*AIM OF THE TASK*
In the records that follow, find each line with the word "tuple" and copy it.

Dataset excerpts
══════════════════════════════

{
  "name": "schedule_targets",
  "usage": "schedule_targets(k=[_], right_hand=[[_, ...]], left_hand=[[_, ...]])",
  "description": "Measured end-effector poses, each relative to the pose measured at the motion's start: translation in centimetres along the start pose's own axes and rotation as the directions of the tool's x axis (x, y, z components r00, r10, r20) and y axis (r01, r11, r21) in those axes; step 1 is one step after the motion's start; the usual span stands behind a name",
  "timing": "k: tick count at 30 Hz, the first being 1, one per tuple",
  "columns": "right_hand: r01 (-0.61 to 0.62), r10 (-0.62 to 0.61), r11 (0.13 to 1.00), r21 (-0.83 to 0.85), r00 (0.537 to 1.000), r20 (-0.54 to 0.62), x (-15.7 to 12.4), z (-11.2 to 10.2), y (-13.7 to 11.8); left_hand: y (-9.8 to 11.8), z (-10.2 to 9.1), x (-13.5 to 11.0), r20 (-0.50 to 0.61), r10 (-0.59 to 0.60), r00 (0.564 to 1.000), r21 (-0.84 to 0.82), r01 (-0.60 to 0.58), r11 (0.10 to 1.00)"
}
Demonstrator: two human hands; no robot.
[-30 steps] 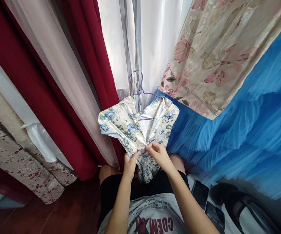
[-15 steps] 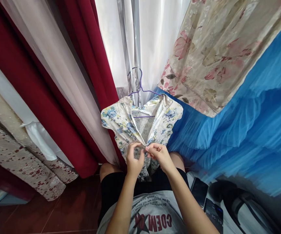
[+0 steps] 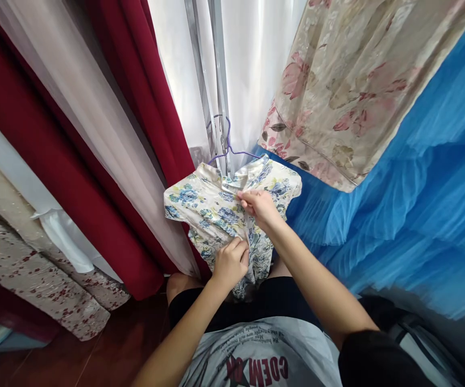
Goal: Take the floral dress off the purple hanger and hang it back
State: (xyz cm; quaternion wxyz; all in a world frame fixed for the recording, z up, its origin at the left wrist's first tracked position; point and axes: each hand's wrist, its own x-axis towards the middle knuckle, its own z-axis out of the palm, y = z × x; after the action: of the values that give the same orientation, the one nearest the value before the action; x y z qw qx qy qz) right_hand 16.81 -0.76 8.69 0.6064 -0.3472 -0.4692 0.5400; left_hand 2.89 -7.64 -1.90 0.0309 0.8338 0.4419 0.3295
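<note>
A cream blouse [image 3: 204,207] with blue and yellow flowers and short sleeves hangs from a purple hanger [image 3: 229,144] in front of me. Its middle opening is drawn together almost up to the collar. Just below the neckline, my right hand [image 3: 256,207] pinches at the top of the closure; the zipper pull appears to be between thumb and forefinger, mostly hidden by them. Lower down, the fingers of my left hand [image 3: 231,262] are closed on the blouse's fabric beside the closure line. The lower end of the blouse drops between my knees.
Dark red curtains [image 3: 136,80] and pale sheer cloth hang on the left. White cloth with grey straps [image 3: 218,59] is behind the hanger. A beige floral cloth [image 3: 349,107] and blue ruffled tulle [image 3: 409,215] hang on the right. A dark bag-like object [image 3: 426,333] lies at lower right.
My right hand has moved up along the opening to near the collar, and the V-shaped gap has closed. My left hand has shifted slightly downward and now grips the fabric.
</note>
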Motion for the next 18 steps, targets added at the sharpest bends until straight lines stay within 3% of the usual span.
schedule_targets(k=[4,8,10,13,16,18], right_hand=[[0.067,-0.067,0.998,-0.012,0.998,-0.01,3.3,1.9,-3.3],[0.121,-0.121,0.991,-0.048,0.993,-0.01,3.5,2.5,-3.9],[0.145,-0.146,0.987,-0.074,0.989,0.0,2.9,2.3,-3.4],[0.204,-0.204,0.975,-0.09,0.979,0.012,1.8,1.8,-2.8],[0.277,-0.274,0.954,-0.116,0.961,0.044,0.6,1.4,-3.0],[0.316,-0.309,0.939,-0.138,0.949,0.068,0.2,1.2,-3.5]], left_hand=[[0.5,-0.2,0.1,0.204,0.028,0.979,0.195,-0.069,0.978],[0.0,0.0,-0.2,0.281,0.033,0.959,0.145,-0.076,0.987],[-0.7,-0.4,0.5,0.215,0.051,0.975,0.035,-0.06,0.998],[-1.7,-2.7,3.2,-0.068,0.055,0.996,-0.15,-0.065,0.986],[-1.9,-6.4,7.3,-0.366,0.044,0.93,-0.185,-0.119,0.976],[-1.6,-8.7,10.0,-0.426,0.08,0.901,-0.127,-0.147,0.981]])
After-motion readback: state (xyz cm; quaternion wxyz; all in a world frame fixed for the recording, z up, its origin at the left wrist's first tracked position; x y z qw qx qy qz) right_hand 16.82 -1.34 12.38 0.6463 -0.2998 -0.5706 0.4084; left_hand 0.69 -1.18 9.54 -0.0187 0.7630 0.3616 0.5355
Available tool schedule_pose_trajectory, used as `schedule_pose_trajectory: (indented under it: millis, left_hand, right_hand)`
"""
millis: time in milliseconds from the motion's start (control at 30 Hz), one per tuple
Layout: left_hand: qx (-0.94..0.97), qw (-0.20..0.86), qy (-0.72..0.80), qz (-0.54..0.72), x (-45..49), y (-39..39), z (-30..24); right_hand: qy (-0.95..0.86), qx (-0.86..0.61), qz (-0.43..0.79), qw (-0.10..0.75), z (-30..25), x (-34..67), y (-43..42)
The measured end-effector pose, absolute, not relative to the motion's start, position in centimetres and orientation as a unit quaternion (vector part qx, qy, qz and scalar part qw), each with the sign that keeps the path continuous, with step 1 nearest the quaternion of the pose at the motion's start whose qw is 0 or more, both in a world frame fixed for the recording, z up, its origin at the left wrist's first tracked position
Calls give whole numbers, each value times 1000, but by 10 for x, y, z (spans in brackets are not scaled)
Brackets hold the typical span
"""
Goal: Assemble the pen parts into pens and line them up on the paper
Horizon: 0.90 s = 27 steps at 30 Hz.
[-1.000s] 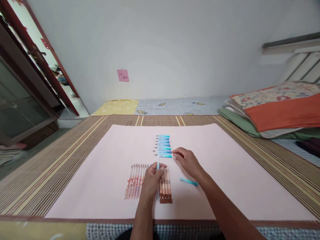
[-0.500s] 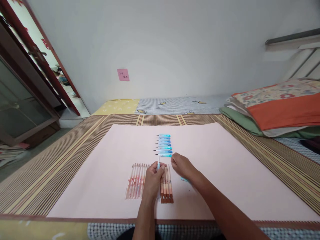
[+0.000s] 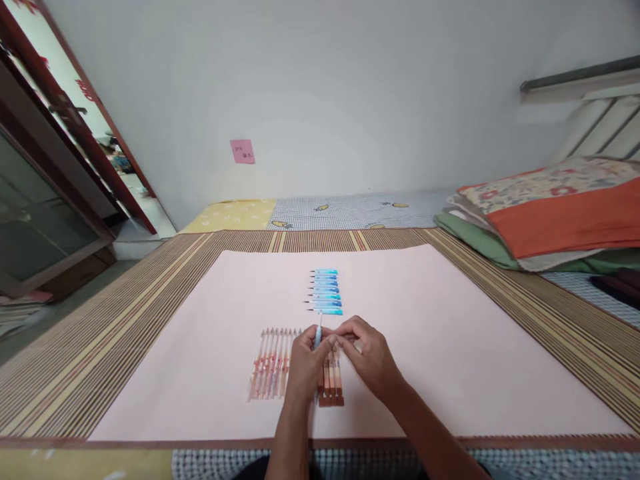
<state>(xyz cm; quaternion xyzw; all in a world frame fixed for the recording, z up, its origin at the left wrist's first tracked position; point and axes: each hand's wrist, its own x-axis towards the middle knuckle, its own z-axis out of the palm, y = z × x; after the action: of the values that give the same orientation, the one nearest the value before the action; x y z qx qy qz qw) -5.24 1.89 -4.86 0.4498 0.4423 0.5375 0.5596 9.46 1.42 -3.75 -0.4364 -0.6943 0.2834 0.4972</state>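
Observation:
My left hand [image 3: 306, 360] is closed around a slim light-blue pen [image 3: 319, 335], whose pale tip points away from me. My right hand [image 3: 371, 355] meets it, thumb and forefinger pinched together beside the left thumb; whatever they grip is too small or hidden to name. Partly under both hands lie several brown-and-pink pens [image 3: 331, 390], side by side. To their left is a row of clear pens with red patterns [image 3: 271, 365]. Beyond my hands, several blue pens [image 3: 325, 292] lie stacked in a column, dark tips to the left.
A pale pink sheet [image 3: 425, 287] covers the middle of a striped mat [image 3: 165, 293]. Folded bedding [image 3: 555, 213] is piled at the right. A pink note [image 3: 243, 151] sticks to the wall [image 3: 350, 93] behind. A doorway [image 3: 125, 160] opens at the left.
My right hand has come from beside the lowest blue pen back toward me, to meet my left hand. The teal piece near my right wrist no longer shows. The view has shifted slightly.

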Motion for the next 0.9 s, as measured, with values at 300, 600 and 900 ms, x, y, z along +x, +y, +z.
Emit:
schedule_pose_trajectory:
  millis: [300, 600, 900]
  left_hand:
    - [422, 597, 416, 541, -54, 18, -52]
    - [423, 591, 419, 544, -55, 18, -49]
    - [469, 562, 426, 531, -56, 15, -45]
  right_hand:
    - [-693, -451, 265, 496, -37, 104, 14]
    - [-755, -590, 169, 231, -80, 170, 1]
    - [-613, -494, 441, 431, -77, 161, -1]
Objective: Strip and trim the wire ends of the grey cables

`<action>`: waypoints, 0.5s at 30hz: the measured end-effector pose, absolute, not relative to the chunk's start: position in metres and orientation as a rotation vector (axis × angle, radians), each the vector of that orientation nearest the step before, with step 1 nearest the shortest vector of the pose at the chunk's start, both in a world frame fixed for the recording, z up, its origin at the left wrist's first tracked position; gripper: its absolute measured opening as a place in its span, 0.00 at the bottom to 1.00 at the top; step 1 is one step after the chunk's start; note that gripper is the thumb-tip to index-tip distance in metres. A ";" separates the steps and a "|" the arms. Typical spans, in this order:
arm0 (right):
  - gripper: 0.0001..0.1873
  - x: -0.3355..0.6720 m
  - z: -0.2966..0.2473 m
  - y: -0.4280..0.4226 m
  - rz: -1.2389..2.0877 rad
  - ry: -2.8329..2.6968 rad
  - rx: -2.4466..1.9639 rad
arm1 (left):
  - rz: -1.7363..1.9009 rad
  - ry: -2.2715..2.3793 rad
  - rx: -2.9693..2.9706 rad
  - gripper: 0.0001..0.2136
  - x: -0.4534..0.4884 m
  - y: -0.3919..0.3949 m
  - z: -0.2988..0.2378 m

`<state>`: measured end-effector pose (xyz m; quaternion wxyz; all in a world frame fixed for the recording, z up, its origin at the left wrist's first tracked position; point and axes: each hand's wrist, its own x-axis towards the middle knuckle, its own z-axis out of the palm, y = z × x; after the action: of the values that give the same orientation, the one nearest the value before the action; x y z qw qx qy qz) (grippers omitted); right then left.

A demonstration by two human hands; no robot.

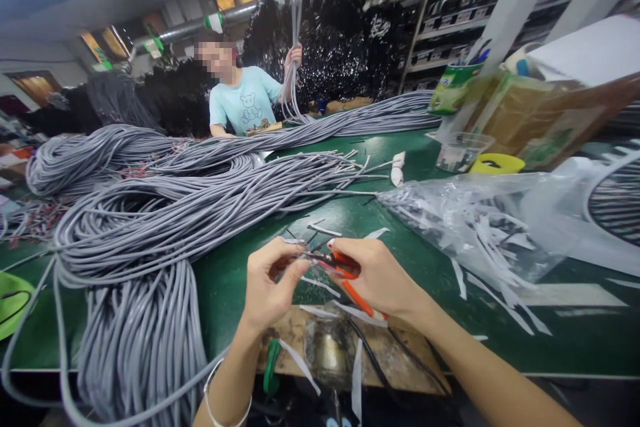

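Observation:
My left hand is closed in a pinch on the thin coloured wires at a cable's end, above the middle of the table. My right hand is closed around orange-handled pliers. Their jaws point left and meet the wires just beside my left fingertips; whether they are shut on a wire I cannot tell. Below my hands is a worn wooden board with a metal piece on it. White strips and a green-handled item lie around it.
Bundles of grey cable cover the left side and back. At right are a plastic bag with white scraps, a yellow lid, a clear tub and a cardboard box. A co-worker across the table holds up cables.

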<state>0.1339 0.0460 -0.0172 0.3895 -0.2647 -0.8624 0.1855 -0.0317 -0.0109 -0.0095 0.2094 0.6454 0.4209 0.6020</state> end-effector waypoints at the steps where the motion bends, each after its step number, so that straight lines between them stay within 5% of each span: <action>1: 0.12 0.134 -0.017 0.045 0.486 -2.186 -0.668 | 1.677 1.170 1.801 0.02 -0.032 -0.011 -0.009; 15: 0.13 0.127 -0.019 0.038 0.466 -2.071 -0.619 | 1.714 1.170 1.841 0.03 -0.032 -0.013 -0.010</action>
<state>0.1266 0.0381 -0.0194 0.4487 -0.2501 -0.8371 0.1883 -0.0322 -0.0125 -0.0100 0.1827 0.6526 0.4145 0.6074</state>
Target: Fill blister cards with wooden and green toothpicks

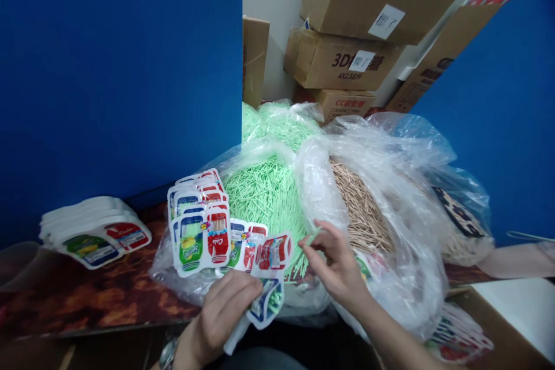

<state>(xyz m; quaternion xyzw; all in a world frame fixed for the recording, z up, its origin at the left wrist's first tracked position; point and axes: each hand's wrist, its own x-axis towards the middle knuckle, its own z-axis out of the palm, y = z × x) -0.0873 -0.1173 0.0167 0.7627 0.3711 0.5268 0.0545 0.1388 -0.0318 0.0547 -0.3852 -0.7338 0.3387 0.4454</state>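
Bags (390,196) hold green sticks (264,185) and tan sticks (359,208); left hand (225,312) grips pouch (271,295).

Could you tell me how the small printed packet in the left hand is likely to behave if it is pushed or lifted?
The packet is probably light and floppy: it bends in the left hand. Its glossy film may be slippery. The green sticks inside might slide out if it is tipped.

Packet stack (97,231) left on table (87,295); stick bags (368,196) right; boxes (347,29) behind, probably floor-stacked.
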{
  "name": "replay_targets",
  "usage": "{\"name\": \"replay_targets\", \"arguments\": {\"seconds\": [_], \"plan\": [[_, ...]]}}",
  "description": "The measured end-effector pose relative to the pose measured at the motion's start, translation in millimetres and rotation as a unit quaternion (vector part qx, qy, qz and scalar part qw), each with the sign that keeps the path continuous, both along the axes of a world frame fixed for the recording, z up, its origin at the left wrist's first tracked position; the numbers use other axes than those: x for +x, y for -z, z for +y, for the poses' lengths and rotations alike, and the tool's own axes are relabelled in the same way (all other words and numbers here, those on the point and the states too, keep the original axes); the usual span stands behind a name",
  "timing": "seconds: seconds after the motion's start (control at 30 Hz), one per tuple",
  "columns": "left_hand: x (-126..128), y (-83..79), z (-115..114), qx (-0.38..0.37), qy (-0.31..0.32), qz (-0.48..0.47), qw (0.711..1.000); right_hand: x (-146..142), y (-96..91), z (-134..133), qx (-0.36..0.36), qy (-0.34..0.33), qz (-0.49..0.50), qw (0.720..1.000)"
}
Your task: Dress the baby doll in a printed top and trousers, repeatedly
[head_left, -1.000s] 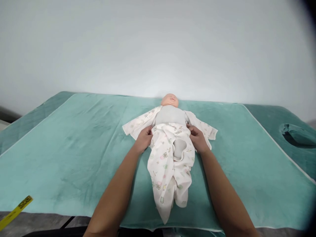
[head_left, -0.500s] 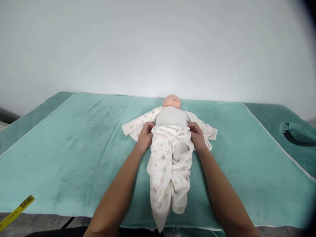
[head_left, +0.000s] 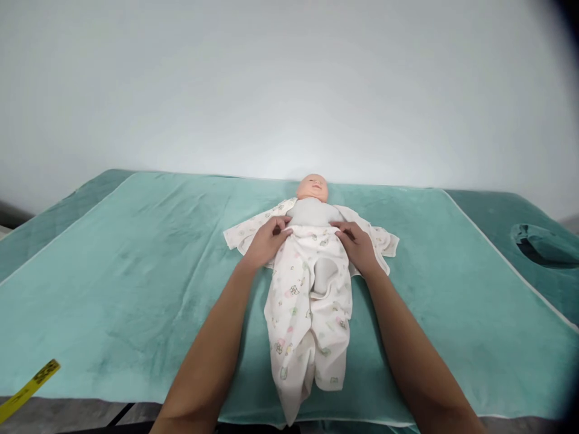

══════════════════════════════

*FINISHED EXERCISE*
  "timing": "k: tick count at 30 Hz, the first being 1, one per tuple",
millis: time in milliseconds from the motion's start (control at 30 Hz), one per tuple
  "timing": "seconds: seconds after the motion's start (control at 30 Hz), one per tuple",

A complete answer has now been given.